但已经没时间给夏姚怀疑人生,游戏已经开始。
两杯橙黄的液体被摆在纪奕和楚谨行的面前,一杯颜色深点,一杯颜色浅点。
带着牌子的主持人站在旁边,笑着宣布游戏规则:
“……游戏其实很简单,参与游戏的人一个人喝酒,另一个猜同伴喝的是什么酒,猜错的需要把酒喝光,猜出最多的和喝酒喝得最多的,会得到我们的大奖。”
“游戏规则也很简单,”主持人笑得一脸深意,“除了不能直接尝,不能直接闻酒杯闻酒,其余方法不限。”
听完这话,纪奕隐隐有些兴奋。
她出身纪家,身边会玩的不少,但她被她的哥哥们保护得太好,从没玩过这类游戏。
瞥见纪奕跃跃欲试的表情,楚谨行嘴角勾起一抹愉悦的弧度,心裏却有些无奈。
单身主题的party,很多人都为了脱单才来,玩的游戏当然逃不过暧昧。
主持人刚刚的话,可能纪奕压根就没怎么听懂。
“……第一关比较简单,你们面前的这两个杯子裏,一杯是橙汁,一杯是特调鸡尾酒,你们谁喝谁猜自己决定。”
“really,新一轮游戏现在开始!”
旁边的一对对已经开始喝,争分夺秒,猜得热火朝天,就连夏姚也强迫顾言妄喝了起来,并回头朝她使眼色:
--崽,我只能帮你到这儿了。
纪奕也回了只有你懂我懂的眼神,然后往楚谨行身边蹭了蹭,扯了扯他的衣袖,问:“你喝我喝?”

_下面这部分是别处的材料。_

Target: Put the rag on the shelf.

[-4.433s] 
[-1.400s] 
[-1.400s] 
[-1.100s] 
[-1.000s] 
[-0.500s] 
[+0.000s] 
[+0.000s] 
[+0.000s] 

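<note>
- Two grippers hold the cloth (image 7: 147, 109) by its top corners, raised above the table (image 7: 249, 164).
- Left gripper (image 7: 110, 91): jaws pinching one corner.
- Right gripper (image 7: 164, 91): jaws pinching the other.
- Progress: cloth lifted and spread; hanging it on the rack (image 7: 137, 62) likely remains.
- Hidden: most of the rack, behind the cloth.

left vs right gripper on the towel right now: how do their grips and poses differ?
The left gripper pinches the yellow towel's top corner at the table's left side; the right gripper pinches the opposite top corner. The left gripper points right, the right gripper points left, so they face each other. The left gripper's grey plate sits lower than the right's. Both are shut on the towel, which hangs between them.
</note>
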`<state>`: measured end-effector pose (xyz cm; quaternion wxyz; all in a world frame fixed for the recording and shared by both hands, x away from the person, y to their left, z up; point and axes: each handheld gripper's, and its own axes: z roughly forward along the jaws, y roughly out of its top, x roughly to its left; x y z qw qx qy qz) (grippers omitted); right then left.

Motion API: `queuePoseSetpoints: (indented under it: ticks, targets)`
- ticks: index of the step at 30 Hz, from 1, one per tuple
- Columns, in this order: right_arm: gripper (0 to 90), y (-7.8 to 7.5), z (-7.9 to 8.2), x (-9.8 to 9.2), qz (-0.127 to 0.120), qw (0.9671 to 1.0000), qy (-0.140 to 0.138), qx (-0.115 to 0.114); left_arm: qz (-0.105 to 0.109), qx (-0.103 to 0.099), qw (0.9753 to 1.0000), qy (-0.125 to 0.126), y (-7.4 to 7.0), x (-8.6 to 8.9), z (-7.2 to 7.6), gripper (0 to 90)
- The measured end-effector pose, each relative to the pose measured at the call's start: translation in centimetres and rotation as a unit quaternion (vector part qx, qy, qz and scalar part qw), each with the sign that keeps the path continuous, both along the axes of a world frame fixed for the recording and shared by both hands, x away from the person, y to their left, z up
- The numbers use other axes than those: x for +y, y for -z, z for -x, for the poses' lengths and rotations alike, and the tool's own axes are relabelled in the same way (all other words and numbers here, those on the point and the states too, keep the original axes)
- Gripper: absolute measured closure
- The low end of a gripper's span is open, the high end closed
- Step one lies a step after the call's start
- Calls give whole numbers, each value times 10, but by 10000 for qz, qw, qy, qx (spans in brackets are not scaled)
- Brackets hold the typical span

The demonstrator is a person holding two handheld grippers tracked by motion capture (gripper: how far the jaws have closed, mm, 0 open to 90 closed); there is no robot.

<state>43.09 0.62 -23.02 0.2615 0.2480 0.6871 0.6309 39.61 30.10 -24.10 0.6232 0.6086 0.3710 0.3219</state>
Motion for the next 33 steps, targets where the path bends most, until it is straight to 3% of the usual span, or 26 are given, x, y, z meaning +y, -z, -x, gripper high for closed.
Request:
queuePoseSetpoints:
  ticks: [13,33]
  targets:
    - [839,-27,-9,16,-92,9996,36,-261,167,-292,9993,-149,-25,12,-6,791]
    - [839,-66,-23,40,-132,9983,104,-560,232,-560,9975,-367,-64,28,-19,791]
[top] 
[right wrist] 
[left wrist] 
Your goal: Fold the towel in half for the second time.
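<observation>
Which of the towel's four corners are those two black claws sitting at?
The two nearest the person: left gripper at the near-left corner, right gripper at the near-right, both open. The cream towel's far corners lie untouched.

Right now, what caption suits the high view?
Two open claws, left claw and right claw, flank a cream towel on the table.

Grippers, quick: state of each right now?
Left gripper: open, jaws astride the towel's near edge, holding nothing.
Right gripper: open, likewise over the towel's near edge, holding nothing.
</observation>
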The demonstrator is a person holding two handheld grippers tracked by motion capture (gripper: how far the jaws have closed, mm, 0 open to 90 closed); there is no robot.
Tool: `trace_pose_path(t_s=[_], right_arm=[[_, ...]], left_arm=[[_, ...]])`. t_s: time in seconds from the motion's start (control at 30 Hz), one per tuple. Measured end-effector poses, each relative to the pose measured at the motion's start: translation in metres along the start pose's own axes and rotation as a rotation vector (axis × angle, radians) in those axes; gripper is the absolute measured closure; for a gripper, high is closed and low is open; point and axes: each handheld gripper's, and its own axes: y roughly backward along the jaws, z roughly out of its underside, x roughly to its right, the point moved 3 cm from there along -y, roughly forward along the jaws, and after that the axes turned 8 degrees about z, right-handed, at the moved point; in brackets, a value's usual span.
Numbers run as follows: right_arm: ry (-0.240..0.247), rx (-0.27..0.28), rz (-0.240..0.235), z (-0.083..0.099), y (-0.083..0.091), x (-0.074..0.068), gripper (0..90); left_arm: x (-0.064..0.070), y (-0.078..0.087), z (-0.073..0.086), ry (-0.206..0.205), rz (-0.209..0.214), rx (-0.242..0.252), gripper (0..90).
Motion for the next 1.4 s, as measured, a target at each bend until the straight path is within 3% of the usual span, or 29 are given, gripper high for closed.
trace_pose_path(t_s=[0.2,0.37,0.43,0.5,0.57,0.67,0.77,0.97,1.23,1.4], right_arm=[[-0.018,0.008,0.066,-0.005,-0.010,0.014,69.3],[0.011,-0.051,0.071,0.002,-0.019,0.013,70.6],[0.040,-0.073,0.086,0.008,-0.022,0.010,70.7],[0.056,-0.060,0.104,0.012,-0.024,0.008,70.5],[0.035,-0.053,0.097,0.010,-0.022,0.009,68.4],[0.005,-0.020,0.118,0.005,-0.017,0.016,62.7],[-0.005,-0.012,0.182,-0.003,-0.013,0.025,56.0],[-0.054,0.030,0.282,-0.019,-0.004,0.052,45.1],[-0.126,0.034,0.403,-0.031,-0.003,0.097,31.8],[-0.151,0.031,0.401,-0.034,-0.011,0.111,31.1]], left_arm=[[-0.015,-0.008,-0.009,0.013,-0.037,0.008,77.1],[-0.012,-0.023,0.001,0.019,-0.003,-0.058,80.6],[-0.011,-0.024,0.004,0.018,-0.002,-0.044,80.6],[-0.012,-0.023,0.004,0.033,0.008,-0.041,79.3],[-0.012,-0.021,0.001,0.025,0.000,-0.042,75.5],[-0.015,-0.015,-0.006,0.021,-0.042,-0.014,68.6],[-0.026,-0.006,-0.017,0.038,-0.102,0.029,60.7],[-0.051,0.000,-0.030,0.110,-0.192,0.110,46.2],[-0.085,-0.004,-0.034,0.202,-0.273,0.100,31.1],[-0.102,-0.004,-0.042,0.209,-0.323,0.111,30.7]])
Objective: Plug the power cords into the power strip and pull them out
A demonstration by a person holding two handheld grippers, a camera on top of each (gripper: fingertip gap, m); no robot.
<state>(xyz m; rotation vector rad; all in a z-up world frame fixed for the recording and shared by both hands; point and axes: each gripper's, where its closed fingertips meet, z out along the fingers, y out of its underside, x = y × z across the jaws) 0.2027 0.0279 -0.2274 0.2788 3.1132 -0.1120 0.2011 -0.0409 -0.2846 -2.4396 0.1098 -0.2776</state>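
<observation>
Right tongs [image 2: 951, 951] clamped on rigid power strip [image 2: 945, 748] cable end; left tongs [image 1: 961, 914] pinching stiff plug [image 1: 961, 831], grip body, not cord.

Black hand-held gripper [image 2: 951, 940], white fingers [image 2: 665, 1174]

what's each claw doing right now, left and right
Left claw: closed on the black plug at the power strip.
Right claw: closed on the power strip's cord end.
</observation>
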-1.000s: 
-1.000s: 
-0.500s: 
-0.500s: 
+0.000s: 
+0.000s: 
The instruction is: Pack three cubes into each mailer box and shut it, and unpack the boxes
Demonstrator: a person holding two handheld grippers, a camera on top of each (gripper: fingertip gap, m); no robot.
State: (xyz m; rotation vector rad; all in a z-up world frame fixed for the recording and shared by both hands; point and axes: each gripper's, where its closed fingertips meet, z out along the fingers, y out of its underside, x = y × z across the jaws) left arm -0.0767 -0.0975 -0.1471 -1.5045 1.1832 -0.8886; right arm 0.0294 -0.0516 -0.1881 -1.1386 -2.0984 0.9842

问完,还不待楚谨行回答,她又说:“楚先生,你来喝吧,我酒量不好。”
楚谨行眉头一挑,想问纪奕对酒懂多少,纪奕就已经随便挑了杯放在他嘴边,“你少喝点,浅浅一口就行。”
想了想,楚谨行将没说出口的话咽了回去,启唇,就着纪奕的喝抿了口酒,还刻意在唇瓣上沾了点液体。
他想赢游戏让纪奕开心,哪裏想得到纪奕打着灌醉他的机会。
“你来猜。”
纪奕左看看右看看,而后扯了下楚谨行的衣领,示意他低一点,然后凑上去在他唇上轻轻嗅嗅。
两人靠得很近,气息相闻,她的呼吸都喷到自己的恶唇上,温热湿润。